Beginning with the line that contains "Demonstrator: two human" in the material below, print each line exactly until the line that contains "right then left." has been printed, then stop.
——
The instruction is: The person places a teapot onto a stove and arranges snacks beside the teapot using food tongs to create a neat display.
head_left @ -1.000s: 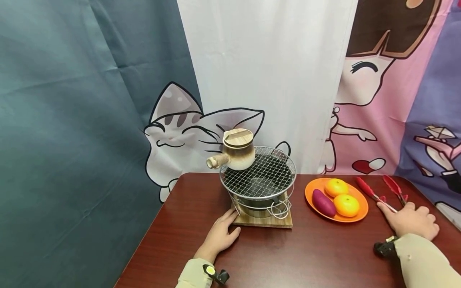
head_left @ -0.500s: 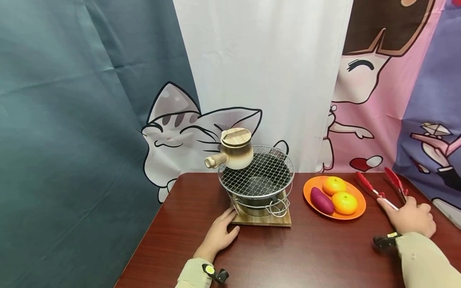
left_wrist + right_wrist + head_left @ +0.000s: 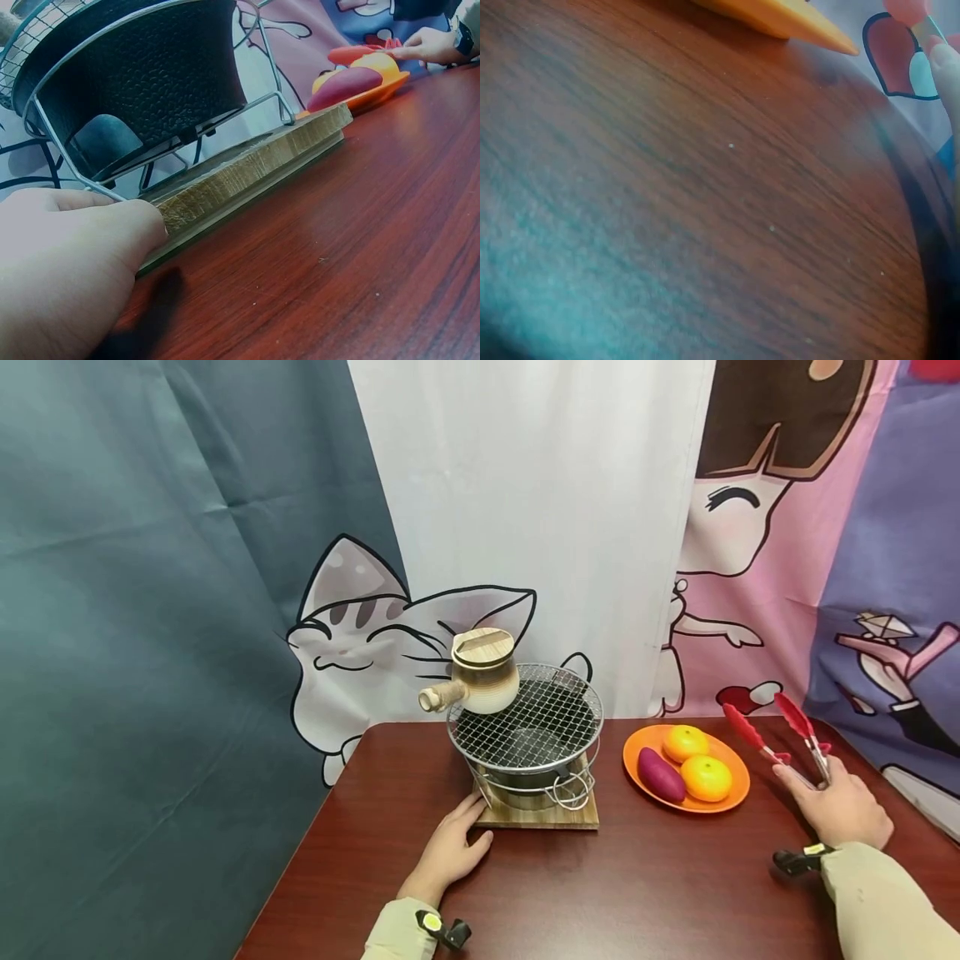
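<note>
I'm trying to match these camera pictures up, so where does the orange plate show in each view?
Head: orange plate right of centre, between the round grill and the red-tipped tongs.
Left wrist: orange plate near the top right, beyond the wooden board.
Right wrist: orange plate at the top edge, cut off.
Shared landmark: the right hand, holding the tongs.

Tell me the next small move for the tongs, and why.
Probably swing the red-tipped tongs left, over the orange plate: the right grip holds them, they are spread with nothing between their tips, and two orange fruits and a purple sweet potato lie on that plate.
</note>
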Action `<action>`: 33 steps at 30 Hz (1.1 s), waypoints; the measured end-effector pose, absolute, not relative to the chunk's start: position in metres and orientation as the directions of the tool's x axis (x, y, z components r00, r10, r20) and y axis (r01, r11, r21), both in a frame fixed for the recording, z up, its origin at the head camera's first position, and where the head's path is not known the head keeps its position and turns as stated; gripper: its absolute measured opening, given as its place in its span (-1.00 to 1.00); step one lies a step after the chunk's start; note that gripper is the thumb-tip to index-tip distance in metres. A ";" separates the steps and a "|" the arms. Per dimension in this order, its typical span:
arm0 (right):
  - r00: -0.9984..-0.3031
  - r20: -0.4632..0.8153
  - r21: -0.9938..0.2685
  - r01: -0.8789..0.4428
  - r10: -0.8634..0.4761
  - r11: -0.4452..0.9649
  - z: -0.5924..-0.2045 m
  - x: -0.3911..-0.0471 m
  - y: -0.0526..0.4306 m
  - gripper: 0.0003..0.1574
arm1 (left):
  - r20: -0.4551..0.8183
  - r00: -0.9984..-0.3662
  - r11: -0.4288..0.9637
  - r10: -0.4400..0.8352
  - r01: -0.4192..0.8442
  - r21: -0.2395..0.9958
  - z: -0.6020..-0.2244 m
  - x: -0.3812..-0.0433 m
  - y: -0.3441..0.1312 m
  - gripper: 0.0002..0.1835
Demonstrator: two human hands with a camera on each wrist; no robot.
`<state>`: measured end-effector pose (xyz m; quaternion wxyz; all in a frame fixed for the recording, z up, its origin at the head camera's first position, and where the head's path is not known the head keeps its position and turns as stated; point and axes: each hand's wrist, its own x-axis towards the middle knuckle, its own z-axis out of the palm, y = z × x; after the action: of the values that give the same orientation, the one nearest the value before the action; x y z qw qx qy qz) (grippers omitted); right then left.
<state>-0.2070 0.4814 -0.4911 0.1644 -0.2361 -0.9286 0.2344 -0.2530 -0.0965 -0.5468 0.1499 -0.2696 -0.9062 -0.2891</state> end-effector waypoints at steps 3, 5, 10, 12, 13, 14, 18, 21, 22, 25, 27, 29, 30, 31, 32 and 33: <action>-0.843 0.219 -0.509 0.331 0.491 0.794 -0.499 -0.212 0.489 0.03 | 0.416 -0.815 0.690 0.402 0.569 0.448 -0.547 -0.253 -0.097 -0.37; -0.850 0.214 -0.513 0.322 0.481 0.796 -0.503 -0.214 0.496 0.02 | 0.417 -0.814 0.691 0.403 0.570 0.445 -0.548 -0.253 -0.097 -0.37; -0.871 0.230 -0.510 0.272 0.435 0.816 -0.512 -0.223 0.513 0.00 | 0.410 -0.816 0.692 0.406 0.568 0.445 -0.547 -0.253 -0.097 -0.37; -0.876 0.249 -0.508 0.244 0.412 0.826 -0.510 -0.225 0.516 0.01 | 0.409 -0.816 0.691 0.408 0.569 0.446 -0.547 -0.253 -0.097 -0.37; -0.878 0.260 -0.505 0.230 0.401 0.832 -0.508 -0.225 0.517 0.01 | 0.408 -0.816 0.691 0.409 0.569 0.446 -0.547 -0.253 -0.097 -0.37; -0.879 0.268 -0.502 0.221 0.393 0.836 -0.505 -0.225 0.517 0.02 | 0.407 -0.816 0.691 0.410 0.569 0.446 -0.546 -0.253 -0.097 -0.37; -0.885 0.266 -0.486 0.220 0.383 0.846 -0.496 -0.221 0.517 0.03 | 0.396 -0.820 0.692 0.413 0.565 0.448 -0.547 -0.253 -0.098 -0.36; -0.888 0.258 -0.474 0.227 0.380 0.851 -0.492 -0.219 0.516 0.01 | 0.383 -0.827 0.696 0.413 0.557 0.454 -0.547 -0.253 -0.099 -0.36; -0.888 0.260 -0.472 0.225 0.379 0.853 -0.491 -0.218 0.515 0.00 | 0.381 -0.827 0.697 0.413 0.556 0.452 -0.547 -0.253 -0.099 -0.36; -0.888 0.265 -0.470 0.221 0.376 0.854 -0.487 -0.214 0.511 0.00 | 0.381 -0.827 0.700 0.413 0.556 0.448 -0.548 -0.253 -0.100 -0.35; -0.887 0.269 -0.466 0.222 0.376 0.856 -0.484 -0.212 0.508 0.03 | 0.381 -0.827 0.700 0.414 0.557 0.447 -0.548 -0.254 -0.100 -0.35; -0.885 0.274 -0.464 0.221 0.376 0.858 -0.482 -0.210 0.506 0.05 | 0.382 -0.824 0.695 0.418 0.561 0.449 -0.548 -0.254 -0.100 -0.34; -0.885 0.275 -0.461 0.222 0.376 0.859 -0.480 -0.209 0.505 0.06 | 0.382 -0.823 0.692 0.420 0.563 0.453 -0.547 -0.254 -0.100 -0.34; -0.886 0.276 -0.457 0.221 0.374 0.862 -0.479 -0.208 0.504 0.07 | 0.384 -0.822 0.691 0.421 0.565 0.451 -0.547 -0.253 -0.100 -0.34; -0.885 0.276 -0.454 0.222 0.374 0.863 -0.478 -0.208 0.503 0.08 | 0.385 -0.821 0.689 0.422 0.567 0.452 -0.547 -0.253 -0.100 -0.35; -0.886 0.275 -0.452 0.225 0.375 0.863 -0.476 -0.207 0.502 0.10 | 0.385 -0.820 0.687 0.424 0.568 0.454 -0.547 -0.253 -0.099 -0.35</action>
<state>-0.2068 0.5018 -0.4763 0.1796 -0.1581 -0.9484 0.2083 -0.2531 -0.0993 -0.5467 0.1255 -0.2726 -0.9097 -0.2870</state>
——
## Exercise output
Demonstrator: two human hands with a camera on each wrist; no robot.
`<state>`: measured end-effector pose (xyz m; quaternion wxyz; all in a frame fixed for the recording, z up, its origin at the head camera's first position, and where the head's path is not known the head keeps its position and turns as stated; point and axes: each hand's wrist, its own x-axis towards the middle knuckle, its own z-axis out of the palm, y = z × x; after the action: of the values that give the same orientation, the one nearest the value before the action; x y z qw qx qy qz) (grippers omitted); right then left.

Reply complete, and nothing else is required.